*Work to be completed:*
Exclude images, then output the remaining data verbatim.

_ _ _ _ _ _ _

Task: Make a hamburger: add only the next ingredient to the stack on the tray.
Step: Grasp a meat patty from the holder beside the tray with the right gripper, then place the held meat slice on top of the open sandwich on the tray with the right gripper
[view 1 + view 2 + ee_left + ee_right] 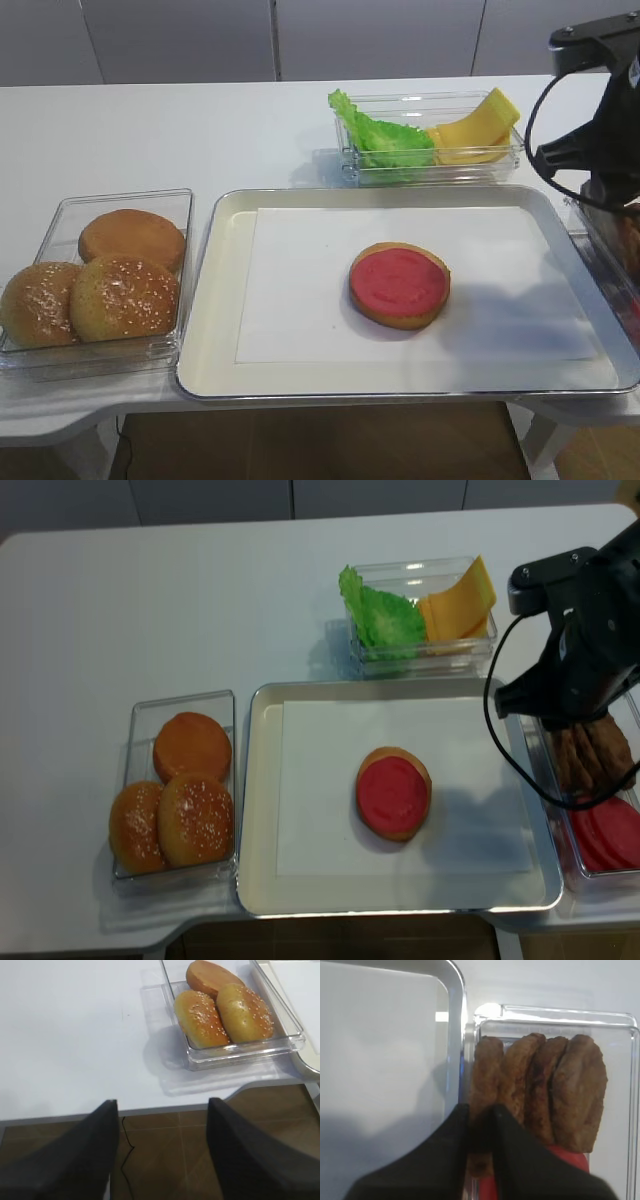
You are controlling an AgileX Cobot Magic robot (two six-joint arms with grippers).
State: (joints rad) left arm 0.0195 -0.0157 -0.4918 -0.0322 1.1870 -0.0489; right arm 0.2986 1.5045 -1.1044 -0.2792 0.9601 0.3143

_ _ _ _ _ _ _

*Written answer:*
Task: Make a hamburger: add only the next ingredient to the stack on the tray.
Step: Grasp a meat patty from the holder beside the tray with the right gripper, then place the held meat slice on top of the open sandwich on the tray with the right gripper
[view 1 + view 2 + ee_left + ee_right] 
You are controlling an AgileX Cobot Magic robot (two six-joint arms with grippers).
State: (joints rad) left arm 0.0195 -0.0157 -0.4918 -0.0322 1.1870 -0.0489; right arm 0.2986 1.5045 -1.1044 -0.2792 0.9601 0.3143

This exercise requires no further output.